What you should know about fMRI

  1. The machine requires a person to remain still. They are strapped into a gurney and rolled into the machine, where they might view images or video depicted on a screen while doctors monitor brain activity. The apparatus may be scary for some young children, and since it requires them to remain still, may be uncomfortable.
  1. fMRI has been a valuable tool that allows researchers to peer into the mind, but its practical results are often oversold. It’s as much art as science. All regions of the brain are constantly active at all times, so what doctors must do is try to decipher “spikes” in certain brain regions that rise above the background noise that is already there. Moreover, the smallest unit of measurement under fMRI is a voxel, which accounts for an area a few millimeters on each side. This may seem like a precise measurement, but that small area contains around 5.5 million neurons. Moreover, some neurons fire up to stop other neurons from firing, so dampening signals might actually be misread as activity for something else. Finally, the data sets produced by the machine are so large that they must be run through a mathematical filter; which is what ultimately produces those bright images that show the brain “lighting up.” Random fluctuations in brain activity may also skew results. (Sanders, 2009; Logothetis, 2008) The bottom line? It’s a great tool for research, but is far more a blunt hammer than a precise tool for measurement.
  1. fMRI is sometimes used to check a person against “normal” brain activity or to gauge responses to particular stimuli. But beware of people who try to claim that it can read a person’s thoughts or provide any sort of definitive conclusions. It merely shows which regions of the brain are more active at a particular time than others, and even this can be problematic. Of particular concern to us, some professionals may try to use fMRI scans as a diagnostic tool for conditions such as ADHD or other behavioral issues. Other companies are trying to develop it into a lie detection tool, which is a blatant misuse and abuse of its capabilities. (A fortune teller might provide you with a more accurate lie detection service.) So beware of people who overstate the technology’s use.

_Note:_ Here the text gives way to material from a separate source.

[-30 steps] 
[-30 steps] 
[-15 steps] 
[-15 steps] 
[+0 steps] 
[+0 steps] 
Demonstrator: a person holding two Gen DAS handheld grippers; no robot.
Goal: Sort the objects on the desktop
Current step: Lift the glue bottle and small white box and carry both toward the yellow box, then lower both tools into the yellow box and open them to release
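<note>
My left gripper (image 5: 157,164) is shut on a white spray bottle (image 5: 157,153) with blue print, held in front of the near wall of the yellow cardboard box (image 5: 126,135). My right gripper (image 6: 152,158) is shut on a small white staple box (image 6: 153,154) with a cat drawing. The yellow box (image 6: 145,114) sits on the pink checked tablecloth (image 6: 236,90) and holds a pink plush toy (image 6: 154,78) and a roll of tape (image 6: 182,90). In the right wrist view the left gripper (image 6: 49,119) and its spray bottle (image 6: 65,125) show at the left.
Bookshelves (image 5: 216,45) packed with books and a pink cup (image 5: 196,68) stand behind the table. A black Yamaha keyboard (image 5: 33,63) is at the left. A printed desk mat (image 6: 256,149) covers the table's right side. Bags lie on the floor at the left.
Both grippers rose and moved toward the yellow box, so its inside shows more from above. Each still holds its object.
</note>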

  1. There is extra reason for concern when it comes to the use of this technology with children. As biomedical professor Elizabeth Hillman states, “for almost as long as the imaging technology has been around, scans of the brains of infants and young children have looked very different from those of adults. In adults, an uptick in nueronal activity usually means and increase in the fMRI signal. In infants, many researchers saw a decrease in the signal.” This is because fMRI doesn’t actually measure nureonal activity, it measures blood flow, and the nuerovascular system in a young brain is not yet “synched up” creating differences in what the scan shows. Thus “fMRI might be blind during the early stages of brain development.” (Hillman, 2014, p. 62-63)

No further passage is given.